San Francisco, CA ( Andrew Stephenson, MD gave a talk on the added benefit of prostate cancer biomarkers for treatment decision. Stephenson began by stating that the value of a test depends on pre-test probability, through the concept of the likelihood ratio. When looking at the data of Bill-Axelson, 62% of men diagnosed with prostate cancer could avoid therapy, 20% benefit from treatment and 8% die despite curative treatment.1 The appropriate implementation of active surveillance (AS) can help make sure the right patients get treated and the right patients get surveyed. 

The usage of AS for low risk prostate cancer had increased from less than 10% in 2010 to approximately 40% nowadays.2 However, it is important we differentiate correctly between different disease states and know the right patients to allocate to AS. Genomic testing such as the Oncotype GPS test, helps identify heterogeneity within risk groups, and could help to use AS for the right patients. GPS results combined with NCCN designation yields a more complete risk profile. 

Histopathologic differentiation is also extremely important. When dealing with Gleason 4 disease, it is prudent to remember that Gleason 4 encompasses a whole range of different histopathologic subtypes. These include poorly formed glands, fused glands, glomeruloid glands and cribriform glands. These different subtypes have different prognostic significance. It has been shown that absence of cribriform and intraductal carcinoma in patients with Gleason 3+4 disease have a similar prognosis to those with Gleason 3+3 disease, and these patients are appropriate candidates for AS. 3

When comparing genomic testing to multiparametric MRI (mpMRI), one should note that MRI is only as valuable as the tissue it allows one to obtain, and it has marginal independent prognostic significance. Genomic testing can predict a high risk of adverse pathology at a very early stage, despite other diagnostic tests, such as mpMRI, being completely normal. 

Stephenson concluded his talk with a few important key points. For low and very low risk prostate cancer, AS should be the default treatment. Genomic testing distinguishes important biological differences among Gleason 3+4 disease. Furthermore, histologic subtypes may also have an important role. When assessing the role of mpMRI, there is concern about under-grading, especially when features such as high PSA, high PSA density, few positive cores, and high-volume Gleason 6 disease exist.

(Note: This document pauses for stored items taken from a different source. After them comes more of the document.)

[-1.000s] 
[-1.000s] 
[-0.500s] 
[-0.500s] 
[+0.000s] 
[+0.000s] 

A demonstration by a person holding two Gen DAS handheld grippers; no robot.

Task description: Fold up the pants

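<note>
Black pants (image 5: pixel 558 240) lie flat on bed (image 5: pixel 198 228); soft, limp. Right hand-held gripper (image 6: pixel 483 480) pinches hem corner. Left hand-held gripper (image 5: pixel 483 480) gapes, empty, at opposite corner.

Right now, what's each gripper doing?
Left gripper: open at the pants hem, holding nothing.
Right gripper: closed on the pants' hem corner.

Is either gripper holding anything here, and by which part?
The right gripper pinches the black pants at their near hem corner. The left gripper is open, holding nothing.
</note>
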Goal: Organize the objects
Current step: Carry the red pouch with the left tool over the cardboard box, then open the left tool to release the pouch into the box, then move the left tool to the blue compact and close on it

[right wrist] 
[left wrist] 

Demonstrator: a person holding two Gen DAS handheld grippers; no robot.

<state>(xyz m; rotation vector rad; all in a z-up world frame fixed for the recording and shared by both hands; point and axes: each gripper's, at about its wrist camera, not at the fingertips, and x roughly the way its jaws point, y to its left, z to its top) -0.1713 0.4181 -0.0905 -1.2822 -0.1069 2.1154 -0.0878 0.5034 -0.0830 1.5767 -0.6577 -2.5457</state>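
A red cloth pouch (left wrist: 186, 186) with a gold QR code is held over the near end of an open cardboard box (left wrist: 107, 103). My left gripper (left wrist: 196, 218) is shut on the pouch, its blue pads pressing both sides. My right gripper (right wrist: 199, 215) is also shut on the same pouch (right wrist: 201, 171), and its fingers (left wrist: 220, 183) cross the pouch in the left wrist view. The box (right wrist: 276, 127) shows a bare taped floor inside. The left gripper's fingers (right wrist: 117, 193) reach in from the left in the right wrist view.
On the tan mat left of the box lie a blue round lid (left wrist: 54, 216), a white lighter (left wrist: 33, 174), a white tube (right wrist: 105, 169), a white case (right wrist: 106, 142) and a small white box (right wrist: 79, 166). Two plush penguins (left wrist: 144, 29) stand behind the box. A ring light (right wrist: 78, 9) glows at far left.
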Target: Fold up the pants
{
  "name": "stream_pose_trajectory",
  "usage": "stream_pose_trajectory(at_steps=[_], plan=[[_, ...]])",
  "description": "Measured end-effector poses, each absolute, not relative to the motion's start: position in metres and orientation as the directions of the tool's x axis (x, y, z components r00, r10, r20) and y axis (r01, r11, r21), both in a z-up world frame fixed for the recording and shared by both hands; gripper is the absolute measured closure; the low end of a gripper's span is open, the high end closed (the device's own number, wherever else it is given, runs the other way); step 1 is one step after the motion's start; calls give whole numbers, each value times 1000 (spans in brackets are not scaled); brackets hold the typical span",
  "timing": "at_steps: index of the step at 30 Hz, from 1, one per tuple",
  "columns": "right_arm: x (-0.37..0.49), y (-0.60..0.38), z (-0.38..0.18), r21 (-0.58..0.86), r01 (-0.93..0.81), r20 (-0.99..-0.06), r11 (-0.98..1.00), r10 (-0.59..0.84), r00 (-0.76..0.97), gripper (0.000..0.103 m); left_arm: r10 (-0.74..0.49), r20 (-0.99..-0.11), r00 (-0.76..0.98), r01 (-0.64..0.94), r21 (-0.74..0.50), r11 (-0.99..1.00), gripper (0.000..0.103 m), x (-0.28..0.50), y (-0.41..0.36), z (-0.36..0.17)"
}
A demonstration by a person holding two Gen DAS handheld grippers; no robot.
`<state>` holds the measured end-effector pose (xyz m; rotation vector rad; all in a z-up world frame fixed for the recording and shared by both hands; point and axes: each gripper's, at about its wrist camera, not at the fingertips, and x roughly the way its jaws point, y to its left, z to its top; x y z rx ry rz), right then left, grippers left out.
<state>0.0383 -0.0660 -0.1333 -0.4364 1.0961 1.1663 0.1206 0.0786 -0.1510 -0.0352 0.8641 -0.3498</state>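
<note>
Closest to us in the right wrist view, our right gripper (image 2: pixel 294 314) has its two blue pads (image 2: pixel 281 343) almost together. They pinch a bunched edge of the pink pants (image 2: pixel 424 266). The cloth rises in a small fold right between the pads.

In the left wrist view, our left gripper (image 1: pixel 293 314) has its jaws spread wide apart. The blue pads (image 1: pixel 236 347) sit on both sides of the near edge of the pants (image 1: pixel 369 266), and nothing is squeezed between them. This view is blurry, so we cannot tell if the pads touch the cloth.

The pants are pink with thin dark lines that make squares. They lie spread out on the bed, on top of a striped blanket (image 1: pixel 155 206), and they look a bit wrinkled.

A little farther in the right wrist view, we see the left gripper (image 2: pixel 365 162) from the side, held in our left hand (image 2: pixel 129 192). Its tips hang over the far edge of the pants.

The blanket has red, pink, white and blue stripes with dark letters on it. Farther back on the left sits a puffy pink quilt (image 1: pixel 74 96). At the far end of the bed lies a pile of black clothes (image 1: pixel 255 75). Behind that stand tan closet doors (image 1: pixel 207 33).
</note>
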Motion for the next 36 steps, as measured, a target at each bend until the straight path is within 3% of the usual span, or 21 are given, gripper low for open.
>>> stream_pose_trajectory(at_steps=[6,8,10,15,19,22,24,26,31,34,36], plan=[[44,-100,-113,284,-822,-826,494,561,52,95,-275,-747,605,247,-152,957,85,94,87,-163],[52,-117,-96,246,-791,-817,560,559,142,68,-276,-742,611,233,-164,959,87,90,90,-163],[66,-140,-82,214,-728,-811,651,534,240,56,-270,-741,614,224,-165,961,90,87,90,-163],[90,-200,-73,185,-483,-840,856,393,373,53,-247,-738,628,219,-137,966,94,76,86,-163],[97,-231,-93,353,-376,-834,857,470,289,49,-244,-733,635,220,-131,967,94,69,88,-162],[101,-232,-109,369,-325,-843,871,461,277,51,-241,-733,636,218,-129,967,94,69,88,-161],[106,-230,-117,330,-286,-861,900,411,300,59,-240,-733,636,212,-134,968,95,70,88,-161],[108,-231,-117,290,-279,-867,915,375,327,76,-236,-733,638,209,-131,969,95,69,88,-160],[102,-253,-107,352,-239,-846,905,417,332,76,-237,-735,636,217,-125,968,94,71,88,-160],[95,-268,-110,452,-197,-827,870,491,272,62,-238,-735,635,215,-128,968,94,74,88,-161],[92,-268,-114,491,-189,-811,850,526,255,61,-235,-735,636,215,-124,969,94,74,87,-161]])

1. Anna Bill-Axelson et al. Radical Prostatectomy or Watchful Waiting in Early Prostate Cancer. March 6, 2014, N Engl J Med 2014; 370:932-942 DOI: 10.1056/NEJMoa1311593
2. Cooperberg MR, Carroll PR. Trends in Management for Patients With Localized Prostate Cancer, 1990-2013. JAMA. 2015 Jul 7;314(1):80-2. doi: 10.1001/jama.2015.6036.
3. Kweldam CF et al. Disease-specific survival of patients with invasive cribriform and intraductal prostate cancer at diagnostic biopsy. Mod Pathol. 2016 Jun;29(6):630-6. doi: 10.1038/modpathol.2016.49. Epub 2016 Mar 4.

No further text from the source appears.